Here is word2vec model=gensim.models.KeyedVectors.load_word2vec_format('GoogleNews-vectors-negative300.bin.gz', binary=True) and it contains words in uppercase. How I can produce new model from this one with all words from it and these words are lowercased? All words would have the same vectors as in source model.
1 Answers
When you're using a set of pre-trained vectors, like GoogleNews-vectors-negative300.bin.gz
, the creator of those vectors determined what words, with what case-handling, are included.
Once loaded, lookup in such a model is by exact, case-sensitive string matching.
There's no built-in capability in Gensim for performing later case-normalization, such as converting all keys to lowercase.

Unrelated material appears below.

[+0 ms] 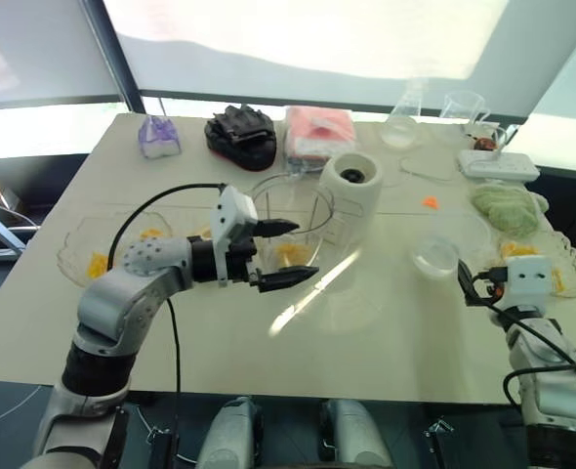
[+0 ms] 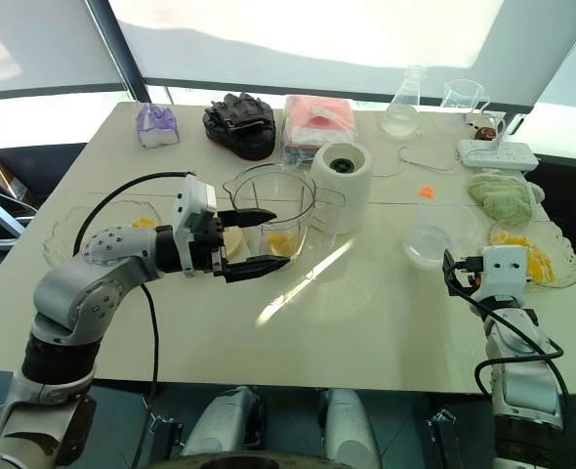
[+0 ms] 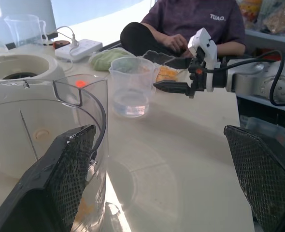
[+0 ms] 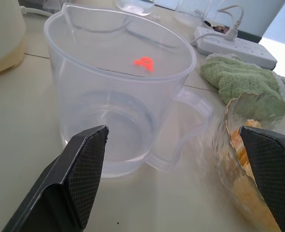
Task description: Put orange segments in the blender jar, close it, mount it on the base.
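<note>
The left gripper (image 2: 251, 240) reaches level across the table, fingers spread wide with one inside the blender jar's (image 2: 268, 210) rim and one outside, gripping nothing. The jar stands beside the white base (image 2: 341, 186) (segments (image 2: 281, 241) show blurrily through its wall). The right gripper (image 3: 174, 75), also spread and empty, faces a clear measuring cup (image 4: 118, 87); its fingertips are partly cut off.

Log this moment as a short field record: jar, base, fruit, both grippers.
blender jar: upright on the table, no lid on, beside the base
base: white, black socket on top uncovered
orange segments: a few lie in the jar's bottom; more in the glass dish by the right gripper
left gripper: open, at the jar's near side, holding nothing
right gripper: open, empty, facing a clear measuring cup
</note>
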You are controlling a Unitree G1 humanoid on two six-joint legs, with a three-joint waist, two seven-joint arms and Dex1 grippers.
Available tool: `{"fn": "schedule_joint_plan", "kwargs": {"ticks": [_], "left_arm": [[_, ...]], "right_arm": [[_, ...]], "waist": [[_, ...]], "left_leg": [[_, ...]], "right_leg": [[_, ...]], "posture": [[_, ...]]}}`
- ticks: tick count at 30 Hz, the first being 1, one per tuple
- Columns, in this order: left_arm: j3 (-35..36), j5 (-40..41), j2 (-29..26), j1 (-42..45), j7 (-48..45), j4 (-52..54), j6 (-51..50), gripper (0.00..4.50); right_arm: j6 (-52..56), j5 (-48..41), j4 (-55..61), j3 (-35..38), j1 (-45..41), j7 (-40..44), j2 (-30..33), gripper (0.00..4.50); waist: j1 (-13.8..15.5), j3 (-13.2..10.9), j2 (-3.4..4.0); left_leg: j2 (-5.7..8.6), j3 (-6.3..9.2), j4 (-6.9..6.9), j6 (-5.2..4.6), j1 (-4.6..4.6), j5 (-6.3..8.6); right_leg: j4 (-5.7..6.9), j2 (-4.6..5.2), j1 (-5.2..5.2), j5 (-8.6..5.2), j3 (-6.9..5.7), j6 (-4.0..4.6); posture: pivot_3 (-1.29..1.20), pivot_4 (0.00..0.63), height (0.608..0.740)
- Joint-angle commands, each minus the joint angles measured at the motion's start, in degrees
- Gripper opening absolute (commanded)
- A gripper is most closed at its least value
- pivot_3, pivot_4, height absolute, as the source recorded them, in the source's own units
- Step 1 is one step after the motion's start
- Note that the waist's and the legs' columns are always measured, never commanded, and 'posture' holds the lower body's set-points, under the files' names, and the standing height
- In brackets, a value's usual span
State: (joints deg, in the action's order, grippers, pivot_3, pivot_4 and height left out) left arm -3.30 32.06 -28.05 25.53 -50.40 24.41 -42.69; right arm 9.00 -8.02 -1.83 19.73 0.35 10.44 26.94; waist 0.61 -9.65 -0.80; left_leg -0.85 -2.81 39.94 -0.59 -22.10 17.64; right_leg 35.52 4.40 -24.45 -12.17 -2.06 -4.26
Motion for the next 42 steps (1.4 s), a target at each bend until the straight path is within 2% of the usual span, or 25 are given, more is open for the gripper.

And if there was, there would be an open question of how to deal with situations where multiple extant keys would all flatten to the same key.
For example, what if a vector set includes separate vectors for "USA", "Usa", and "usa", but you want a case-insensitive lookup of "usa". Should just one of the vectors be retained, discarding the others? Should the vector returned be some average of the three? What if there's some odd mixed-casing, say "usA", that's late in the list of all vectors (and thus was relatively infrequent in the training data). Should that vector have no weight, lesser weight, or equal weight to whatever casing is most-frequent?
If you know how you'd want to resolve such cases, you could certainly tamper with the model itself to modify its mappings. For example, you could look though the w2v_model.index2entity
list, which shows the word in each 'slot' of the model, and modify both that last and the w2v_model.vocab
dictionary so that it only included the mappings you'd prefer.